→ What you have to do
For each line below that holds the word "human", make a copy.

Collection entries
= = =

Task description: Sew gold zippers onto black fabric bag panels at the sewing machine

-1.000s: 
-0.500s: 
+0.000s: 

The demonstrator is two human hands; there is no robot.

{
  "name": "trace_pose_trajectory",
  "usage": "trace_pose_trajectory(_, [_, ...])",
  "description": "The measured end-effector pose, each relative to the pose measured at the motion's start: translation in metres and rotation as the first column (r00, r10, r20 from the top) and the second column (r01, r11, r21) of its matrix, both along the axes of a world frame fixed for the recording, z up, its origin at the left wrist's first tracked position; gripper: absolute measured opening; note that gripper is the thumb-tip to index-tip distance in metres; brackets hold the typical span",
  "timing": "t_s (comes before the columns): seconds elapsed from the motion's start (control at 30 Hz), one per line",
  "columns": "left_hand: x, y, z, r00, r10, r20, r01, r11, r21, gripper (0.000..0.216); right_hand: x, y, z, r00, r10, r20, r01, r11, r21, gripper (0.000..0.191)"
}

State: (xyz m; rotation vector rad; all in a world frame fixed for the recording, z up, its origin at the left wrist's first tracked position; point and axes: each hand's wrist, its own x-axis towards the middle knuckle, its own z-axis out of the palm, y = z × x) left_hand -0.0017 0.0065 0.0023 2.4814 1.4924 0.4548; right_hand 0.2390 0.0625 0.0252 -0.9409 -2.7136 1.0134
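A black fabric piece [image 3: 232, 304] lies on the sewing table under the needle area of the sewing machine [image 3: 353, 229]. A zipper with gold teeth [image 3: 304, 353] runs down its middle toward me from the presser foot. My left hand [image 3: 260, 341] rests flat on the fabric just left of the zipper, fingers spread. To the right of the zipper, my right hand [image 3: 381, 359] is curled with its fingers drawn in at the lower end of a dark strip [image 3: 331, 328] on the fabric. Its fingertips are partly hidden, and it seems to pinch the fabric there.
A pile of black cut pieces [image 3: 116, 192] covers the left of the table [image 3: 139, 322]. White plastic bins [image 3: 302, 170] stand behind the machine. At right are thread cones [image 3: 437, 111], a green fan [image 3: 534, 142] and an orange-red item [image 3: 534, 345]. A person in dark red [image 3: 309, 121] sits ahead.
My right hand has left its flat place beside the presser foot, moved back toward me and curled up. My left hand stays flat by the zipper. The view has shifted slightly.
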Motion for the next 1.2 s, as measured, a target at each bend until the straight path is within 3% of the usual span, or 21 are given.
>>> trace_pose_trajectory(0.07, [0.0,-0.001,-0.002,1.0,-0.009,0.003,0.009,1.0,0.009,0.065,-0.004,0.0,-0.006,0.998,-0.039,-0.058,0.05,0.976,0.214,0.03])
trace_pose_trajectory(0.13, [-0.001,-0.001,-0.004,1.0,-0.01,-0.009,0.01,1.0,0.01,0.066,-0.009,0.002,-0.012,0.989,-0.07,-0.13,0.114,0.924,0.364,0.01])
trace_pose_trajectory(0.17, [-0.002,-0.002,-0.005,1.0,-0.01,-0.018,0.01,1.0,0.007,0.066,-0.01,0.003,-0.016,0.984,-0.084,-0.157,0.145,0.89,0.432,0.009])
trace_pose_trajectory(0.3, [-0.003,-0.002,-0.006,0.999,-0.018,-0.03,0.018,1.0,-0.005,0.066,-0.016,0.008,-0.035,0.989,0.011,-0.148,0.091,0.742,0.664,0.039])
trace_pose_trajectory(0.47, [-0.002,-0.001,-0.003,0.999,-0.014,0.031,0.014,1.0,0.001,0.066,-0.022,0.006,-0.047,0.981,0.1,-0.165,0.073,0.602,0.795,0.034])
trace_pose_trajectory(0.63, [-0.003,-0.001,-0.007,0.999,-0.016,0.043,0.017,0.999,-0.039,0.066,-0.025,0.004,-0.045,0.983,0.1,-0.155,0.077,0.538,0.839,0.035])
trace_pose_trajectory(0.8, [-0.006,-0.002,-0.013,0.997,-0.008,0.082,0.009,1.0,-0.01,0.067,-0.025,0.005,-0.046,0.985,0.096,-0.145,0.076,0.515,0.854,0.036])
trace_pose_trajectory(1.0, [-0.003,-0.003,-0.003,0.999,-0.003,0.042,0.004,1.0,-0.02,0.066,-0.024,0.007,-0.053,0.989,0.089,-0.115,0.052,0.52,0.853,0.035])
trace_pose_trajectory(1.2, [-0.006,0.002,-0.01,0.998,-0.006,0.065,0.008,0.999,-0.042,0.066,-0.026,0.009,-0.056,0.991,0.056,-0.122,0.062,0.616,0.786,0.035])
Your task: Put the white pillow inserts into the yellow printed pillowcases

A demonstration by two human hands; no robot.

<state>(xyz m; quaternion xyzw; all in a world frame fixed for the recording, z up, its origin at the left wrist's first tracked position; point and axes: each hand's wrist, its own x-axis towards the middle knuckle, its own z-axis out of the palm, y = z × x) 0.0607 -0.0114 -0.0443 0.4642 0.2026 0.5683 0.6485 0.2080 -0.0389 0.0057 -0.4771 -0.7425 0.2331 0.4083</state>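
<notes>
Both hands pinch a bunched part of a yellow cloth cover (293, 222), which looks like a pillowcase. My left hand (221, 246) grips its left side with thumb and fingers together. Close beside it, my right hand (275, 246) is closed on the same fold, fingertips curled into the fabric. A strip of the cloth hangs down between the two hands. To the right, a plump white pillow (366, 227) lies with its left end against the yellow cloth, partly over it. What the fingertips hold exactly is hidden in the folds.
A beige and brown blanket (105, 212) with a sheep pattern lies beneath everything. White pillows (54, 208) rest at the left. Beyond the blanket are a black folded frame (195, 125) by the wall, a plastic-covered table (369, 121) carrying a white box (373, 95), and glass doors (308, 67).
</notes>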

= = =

→ Expected output
The demonstrator is two human hands; there is no robot.
A demonstration by two human hands; no robot.

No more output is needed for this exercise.